Things get weirder when she tries to contemplate the situation in South African in relation to her dogs. She writes, “Pretzel, glued to his neuroses, is poor immigrant material as he still lives in a past that wasn’t that vast. Pretzel, accept change. Look, if your old government can finally reinvent itself, so can you.” Yes, Pretzel, your plight is just like that of South Africa.

South African dogs dominated the sidewalks during apartheid. They had terrible attitudes. Attacked passersby. Having been brought up in a society where many of the laws were difficult to respect, some dogs, like their owners, broke them.

Now that the old laws in South Africa are obsolete are people free to stroll the sidewalks, while dogs are gated?

Many, many times while reading this book, I had to stop, read the sentences again and realize I still didn’t have the foggiest idea what Palestrant was talking about. Is Palestrant actually suggesting that the dogs were biting people out of some kind of civil disobedience toward Apartheid? And now that Apartheid is over, she wonders if dogs are kept behind gates—it’s suggested that they won’t bite people in the name of Mandela?

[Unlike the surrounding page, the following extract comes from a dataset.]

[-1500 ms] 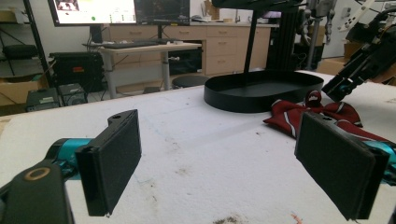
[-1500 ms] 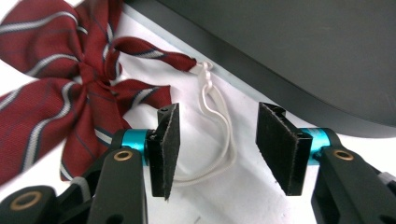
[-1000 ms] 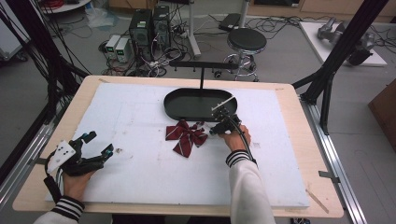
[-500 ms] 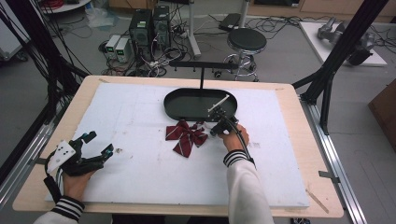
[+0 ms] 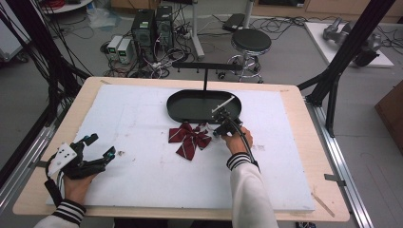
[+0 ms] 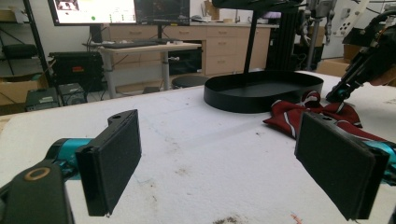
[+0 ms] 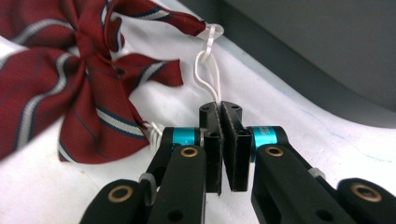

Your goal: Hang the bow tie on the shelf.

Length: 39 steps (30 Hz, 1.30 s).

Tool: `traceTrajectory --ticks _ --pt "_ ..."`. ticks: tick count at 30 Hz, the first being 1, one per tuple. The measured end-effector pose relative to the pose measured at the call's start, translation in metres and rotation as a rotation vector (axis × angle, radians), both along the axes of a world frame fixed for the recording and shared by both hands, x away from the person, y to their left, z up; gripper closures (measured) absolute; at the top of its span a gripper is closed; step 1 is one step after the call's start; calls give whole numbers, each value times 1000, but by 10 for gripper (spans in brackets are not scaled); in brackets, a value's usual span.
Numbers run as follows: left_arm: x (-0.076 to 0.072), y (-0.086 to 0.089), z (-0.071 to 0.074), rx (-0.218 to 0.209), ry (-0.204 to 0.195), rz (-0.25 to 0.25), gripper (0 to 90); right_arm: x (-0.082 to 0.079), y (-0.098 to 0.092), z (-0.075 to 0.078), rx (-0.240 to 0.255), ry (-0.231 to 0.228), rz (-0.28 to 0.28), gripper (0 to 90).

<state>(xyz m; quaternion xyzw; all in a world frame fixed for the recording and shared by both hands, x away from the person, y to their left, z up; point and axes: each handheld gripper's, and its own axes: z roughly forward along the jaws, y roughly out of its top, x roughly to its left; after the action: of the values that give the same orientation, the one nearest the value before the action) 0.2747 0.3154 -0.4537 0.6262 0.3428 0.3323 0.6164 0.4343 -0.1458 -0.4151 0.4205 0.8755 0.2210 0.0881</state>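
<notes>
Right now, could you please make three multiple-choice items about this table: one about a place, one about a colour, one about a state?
1. Where does the bow tie lie?
A. inside the black tray
B. on the white mat, in front of the tray
C. on the floor

2. What colour is the bow tie?
A. dark red with pale stripes
B. plain green
C. yellow

3. What does the right gripper do?
A. it stands wide open
B. it is shut on the white cord
C. it holds the tray

Key: 1 B, the bow tie rests on the white mat beside the black tray. 2 A, striped red cloth. 3 B, the fingers pinch the white cord.
</notes>
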Motion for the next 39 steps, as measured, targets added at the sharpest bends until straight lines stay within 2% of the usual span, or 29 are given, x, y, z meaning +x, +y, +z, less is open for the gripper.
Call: traceTrajectory --ticks 8,10,12,16,17,18,20,27,30,32,34,39 --pt "0 0 0 1 0 -1 149 -1 -4 7 57 -48 1 873" --pt "0 0 0 1 1 0 149 -1 -6 9 84 -69 1 874" --pt "0 0 0 1 1 0 150 -4 -7 15 136 -90 -6 873" --pt "0 0 0 1 1 1 149 -7 -8 22 196 -133 -3 874" --pt "0 0 0 1 2 1 149 -7 -8 22 196 -133 -3 874" --pt "0 0 0 1 1 0 149 -8 -9 25 230 -160 -7 873" --pt "0 0 0 -1 2 1 149 -9 -11 29 261 -184 -12 874" --pt "0 0 0 1 5 1 149 -15 -17 45 419 -279 -31 874" --pt "0 0 0 -1 4 1 149 -16 -22 54 454 -329 -47 874" --pt "0 0 0 -1 5 1 149 -16 -23 56 465 -333 -54 874" --pt "0 0 0 -1 5 2 149 -17 -27 67 494 -368 -75 875" --pt "0 0 0 -1 5 2 149 -16 -29 79 538 -409 -92 875"
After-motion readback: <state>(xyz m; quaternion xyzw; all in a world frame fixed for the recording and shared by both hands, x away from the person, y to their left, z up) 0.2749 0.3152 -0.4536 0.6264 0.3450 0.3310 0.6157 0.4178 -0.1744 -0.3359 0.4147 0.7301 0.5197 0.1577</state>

Ultimately, Palestrant’s anthropomorphism gets really batty, as when she buys a new dinner service and shoves it unsteadily in with an old one from South Africa. When the dishes burst out of the cupboard and smash all over the floor, she reads it as her old country’s tableware physically fighting the American tableware. In reference to Pretzel’s old fear of broken dishes, she says (in all apparent seriousness), “Had Pretzel, years ago, sensed the pent-up emotions of the dishes in our cupboard?”

The truth is, I know from personal experience that SSRI drugs have helped a lot of people, and I would have really liked to read a book which explored legitimate psychological disturbance in animals and the ability of Prozac to treat it. Such a book might be very interesting.

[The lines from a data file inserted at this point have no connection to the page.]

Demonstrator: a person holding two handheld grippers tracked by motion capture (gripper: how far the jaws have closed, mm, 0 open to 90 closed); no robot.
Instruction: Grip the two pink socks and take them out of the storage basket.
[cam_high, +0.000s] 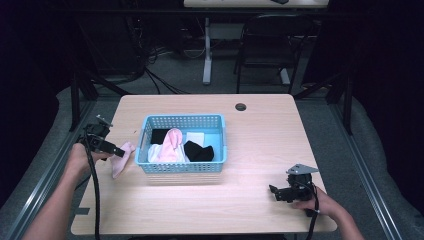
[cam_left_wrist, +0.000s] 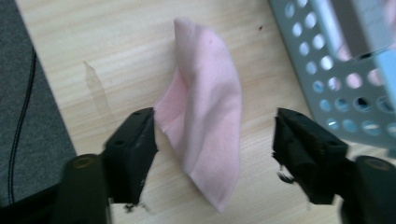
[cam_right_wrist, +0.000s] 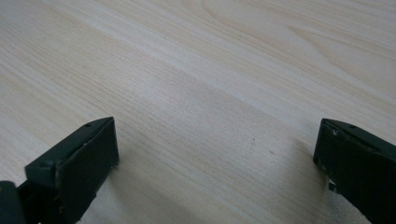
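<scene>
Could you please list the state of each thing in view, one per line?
Left gripper: open, jaws either side of the pink sock.
Pink sock: crumpled on the table, outside the basket.
Blue basket: upright, holding socks.
Right gripper: open, empty, over bare table.

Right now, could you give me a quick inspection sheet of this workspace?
Surface: wooden table, a round hole near its far edge.
Job's things: pink sock on the table beside the blue basket; pink, white and black socks inside the basket.
Clutter: nothing seen.
Grippers: left tongs open around the pink sock; right tongs open over bare wood.
Cables: one trails from each.
Surroundings: dark room, chair, floor cables behind.
</scene>
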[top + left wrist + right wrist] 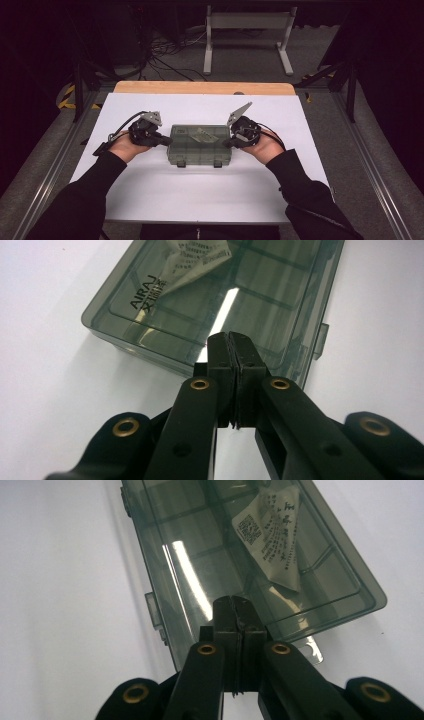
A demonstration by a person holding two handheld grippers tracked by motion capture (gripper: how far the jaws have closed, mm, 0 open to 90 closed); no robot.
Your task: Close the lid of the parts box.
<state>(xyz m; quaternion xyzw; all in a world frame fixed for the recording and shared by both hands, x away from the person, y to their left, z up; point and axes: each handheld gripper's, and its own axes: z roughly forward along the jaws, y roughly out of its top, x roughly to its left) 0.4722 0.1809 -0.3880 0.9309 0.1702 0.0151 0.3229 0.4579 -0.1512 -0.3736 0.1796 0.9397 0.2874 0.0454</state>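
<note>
A smoky grey see-through compartment box [199, 145] lies shut in the middle of the white table, with a folded printed paper slip [201, 133] inside. My left gripper [168, 141] is at the box's left end and my right gripper [227, 143] at its right end, tips against or just short of the walls. In the left gripper view the jaws [232, 337] are pressed together with nothing between them, over the box [200, 305]. The right gripper view shows its jaws [233, 601] shut and empty as well, over the box lid [210, 545] near the slip [275, 535].
The white sheet [200, 195] covers the table, with a wooden strip [200, 88] along the far edge. Two latches [200, 164] sit on the box's near side. Beyond the table stand a metal frame leg [247, 30] and loose cables [165, 55] on the floor.
</note>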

Pretzel on Prozac, on the other hand, is less about disturbed psychology than the product of it, and something that the Prozac-haters out there could easily hold up as a clear example of everything they are complaining about; someone using medication (in this case, on their dog) because of a clear inability to address their own problems. It is an extreme example of the way that many parents want to blame anything but themselves for their child’s shortcomings; Pretzel is the way he is because he’s a Bichon, an identity-confused Bichon, an identity-confused Bichon from South Africa, an identity-confused immigrant Bichon from South Africa. Anything but because he is Ellen Palestrant’s dog. And clearly, he needs drugs.

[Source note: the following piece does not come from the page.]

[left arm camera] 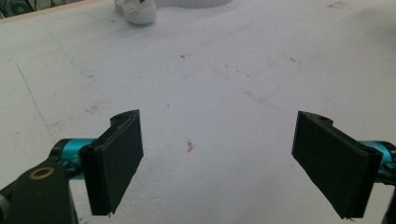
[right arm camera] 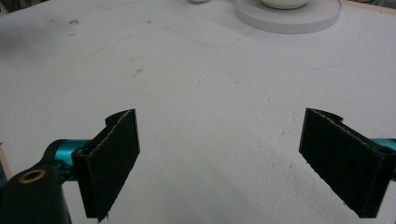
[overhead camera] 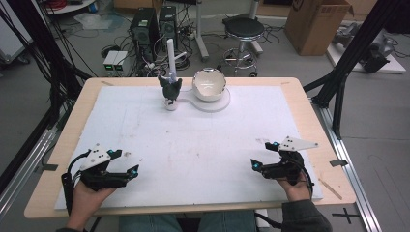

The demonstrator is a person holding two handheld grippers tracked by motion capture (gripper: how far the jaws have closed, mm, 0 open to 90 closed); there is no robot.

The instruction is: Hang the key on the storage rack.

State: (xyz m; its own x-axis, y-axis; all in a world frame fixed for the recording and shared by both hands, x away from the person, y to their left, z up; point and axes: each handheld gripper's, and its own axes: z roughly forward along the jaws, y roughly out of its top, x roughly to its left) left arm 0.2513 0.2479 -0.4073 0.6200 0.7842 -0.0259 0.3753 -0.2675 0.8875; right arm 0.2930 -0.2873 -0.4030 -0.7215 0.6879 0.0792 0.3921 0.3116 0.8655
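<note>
Worktop: pale wood, covered by a white foam sheet bearing faint scuffs and a small reddish speck. Left gripper: held in a hand at the near left of the sheet, fingers released and set wide apart, nothing between them, poised just above the sheet. Right gripper: held in a hand at the near right, fingers likewise released and wide apart, empty. Both grippers point toward the far edge and lie well apart from each other. Far centre of the sheet: a white round base carrying a white bowl-like shell, tilted with its opening toward the camera; the base's rim also appears in the right gripper view. Just left of it: a small white foot supporting a dark figure, with a white upright rod rising behind it. Floor beyond: computer towers, a stool, a cardboard box.
</note>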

Did Pretzel really need Prozac? Could Pretzel’s problems have been solved by being given to another owner? Or by having been raised by a different owner? We’ll never know the answer to these questions.

As for Prozac in general, one day a book will come out that neither vilifies nor glorifies it, that speaks compassionately about the people it’s helped and looks carefully at those using it for the wrong reasons. That’s a book I’m waiting for.